• **WORK REQUEST**
Return only the lines running from the first line of the listing through the one with "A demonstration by", unchanged.

• **COLLECTED MATERIAL**
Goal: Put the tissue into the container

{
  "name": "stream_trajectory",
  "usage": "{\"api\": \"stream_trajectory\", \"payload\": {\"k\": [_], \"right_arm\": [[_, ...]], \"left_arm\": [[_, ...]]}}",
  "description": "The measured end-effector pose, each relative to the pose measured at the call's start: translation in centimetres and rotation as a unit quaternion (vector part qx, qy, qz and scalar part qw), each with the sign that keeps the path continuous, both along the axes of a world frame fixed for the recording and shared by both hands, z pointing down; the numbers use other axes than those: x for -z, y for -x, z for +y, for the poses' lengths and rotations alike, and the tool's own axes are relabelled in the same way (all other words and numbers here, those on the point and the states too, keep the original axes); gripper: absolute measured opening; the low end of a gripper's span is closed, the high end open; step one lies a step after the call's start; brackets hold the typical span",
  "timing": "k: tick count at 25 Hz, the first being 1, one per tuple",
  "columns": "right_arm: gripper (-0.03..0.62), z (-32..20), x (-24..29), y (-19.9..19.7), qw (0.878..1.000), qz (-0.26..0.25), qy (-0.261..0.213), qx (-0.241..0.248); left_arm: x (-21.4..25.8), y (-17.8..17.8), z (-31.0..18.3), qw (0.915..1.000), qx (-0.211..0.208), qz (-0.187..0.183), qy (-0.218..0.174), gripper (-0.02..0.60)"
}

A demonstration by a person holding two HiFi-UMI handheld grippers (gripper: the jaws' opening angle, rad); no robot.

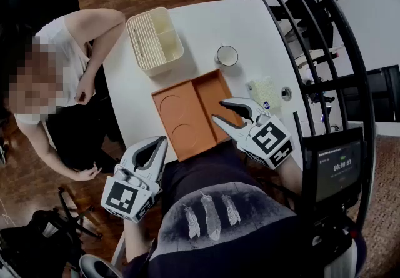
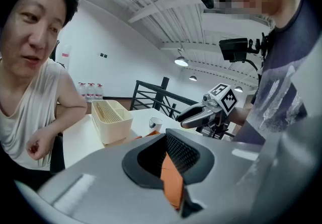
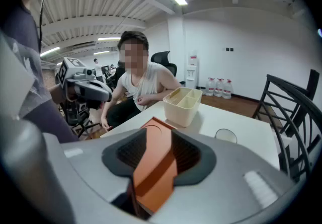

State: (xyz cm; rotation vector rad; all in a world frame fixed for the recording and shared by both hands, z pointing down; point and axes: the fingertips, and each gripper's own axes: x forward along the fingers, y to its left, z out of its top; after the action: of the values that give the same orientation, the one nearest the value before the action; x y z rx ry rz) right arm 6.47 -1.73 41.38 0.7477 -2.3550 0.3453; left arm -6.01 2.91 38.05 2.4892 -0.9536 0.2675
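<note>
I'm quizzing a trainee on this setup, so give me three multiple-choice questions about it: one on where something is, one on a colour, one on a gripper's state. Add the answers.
1. Where is the tissue pack?
A) in the cream container
B) on the table, just right of the tray
C) inside the cup

2. What colour is the two-part tray?
A) blue
B) orange
C) green

3. How is the right gripper?
A) shut on the tissue pack
B) shut on the cup
C) open, holding nothing

Answers:
1 B: the head view shows it lying on the white tabletop beside the tray's right edge.
2 B: it shows orange in every view.
3 C: its jaws stand apart, with only the tray seen beyond them.
</note>
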Motion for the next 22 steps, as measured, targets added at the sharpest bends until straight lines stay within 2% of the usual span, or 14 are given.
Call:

• **PROBLEM SOLUTION**
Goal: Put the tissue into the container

{
  "name": "stream_trajectory",
  "usage": "{\"api\": \"stream_trajectory\", \"payload\": {\"k\": [_], \"right_arm\": [[_, ...]], \"left_arm\": [[_, ...]]}}",
  "description": "The measured end-effector pose, each relative to the pose measured at the call's start: translation in centimetres and rotation as a unit quaternion (vector part qx, qy, qz and scalar part qw), each with the sign that keeps the path continuous, both along the axes of a world frame fixed for the recording and shared by both hands, z pointing down; the numbers use other axes than those: x for -z, y for -x, z for +y, for the poses' lengths and rotations alike, and the tool's own axes are relabelled in the same way (all other words and numbers here, those on the point and the states too, keep the original axes); gripper: absolute measured opening; the low end of a gripper's span is closed, the high end open; step one lies a step after the call's start; brackets hold the typical span",
  "timing": "k: tick count at 25 Hz, the first being 1, one per tuple",
  "columns": "right_arm: gripper (-0.03..0.62), z (-32..20), x (-24..29), y (-19.9..19.7), qw (0.878..1.000), qz (-0.26..0.25), qy (-0.261..0.213), qx (-0.241..0.248); left_arm: x (-21.4..25.8), y (-17.8..17.8), z (-31.0..18.3), qw (0.915..1.000), qx (-0.211..0.208), qz (-0.187..0.183), qy (-0.218..0.174), gripper (-0.02..0.60)"
}

A demonstration by a person holding two HiFi-UMI handheld grippers (gripper: the jaws' opening angle, rad); no robot.

The answer was given in full.